The Lowdown on Citizens United and Campaign Contributions

In 2010, a court case known as Citizens United vs. Federal Election Commission changed the structure of campaign financing in a big way. At first, my impression was that it removed all limits from corporate spending on a particular candidate. It didn’t. Not exactly anyway.

What it did explicitly was make it so a corporation’s advertisements for a particular candidate are now protected under the First Amendment. If this doesn’t seem like a big deal, believe me, it is. This means that corporate interests can spend an unlimited amount advertising for a particular candidate as long as that spending is not directly coordinated by the candidate’s campaign.

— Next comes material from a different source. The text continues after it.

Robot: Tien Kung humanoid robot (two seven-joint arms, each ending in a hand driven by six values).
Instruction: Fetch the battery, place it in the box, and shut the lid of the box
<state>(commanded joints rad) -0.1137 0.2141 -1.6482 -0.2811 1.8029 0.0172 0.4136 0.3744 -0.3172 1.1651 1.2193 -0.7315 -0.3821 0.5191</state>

But what is campaigning, if it is not advertisement? Filming campaign commercials, purchasing TV spots, putting up signs, designing and sending out mailers… This all costs money, and now corporations can spend as much as they want on it.

Legally and technically, corporations that pay for advertisements are not directly giving to campaigns. But there is no real reason why the campaign could not direct the corporation on the advertisements (as long as no money changes hands), and this effectively means that corporations can spend an unlimited amount on campaigns. You can see what this has meant practically here.

So Citizens United radically altered the balance of power in elections. It puts a huge amount of sway in the hands of corporate interests and lobbyists since the aggregate limit for individual contributions has not changed. But there is a Supreme Court decision in the air that could change that, thus removing almost all limitations on campaign finance: McCutcheon vs. Federal Election Commission.

A New York Times article summarized some of the arguments:

Should the court agree that some overall limits are unconstitutional, the decision could represent a reassessment of a basic distinction established in a 1976 decision, Buckley v. Valeo, which said contributions may be regulated more strictly than expenditures because of their potential for corruption.

 

Independent spending, the court said, is political speech protected by the First Amendment. But contributions may be capped, the court said, in the name of preventing corruption.

 

The effect of the distinction is to allow unlimited spending from rich people, corporations and unions so long as the spending is not coordinated with the candidate they support. Several justices suggested that it makes no sense in such an environment to limit direct contributions to candidates and parties.

 

“It’s not that we’re stopping people from spending big money on politics,” Justice Scalia said.

Exactly. Corporations obviously have a greater ability than individuals to avoid indictments for campaign finance fraud (Sorry, Dinesh D’Souza). In the current environment, removing individual aggregate limitations seems the most even-handed thing to do, but it will and can result in only more bought politicians and bought elections.

Whose fault is all of this? Ours. Average citizens do not vote on the basis of political ideology, content of character, voting records, etc. They are easy targets for big money advertisements because they don’t actually assess the issues or the candidates—they just vote for the talking head that most inundates their lemming-visions. Until that starts to change, money is and will be the final arbiter of this democracy.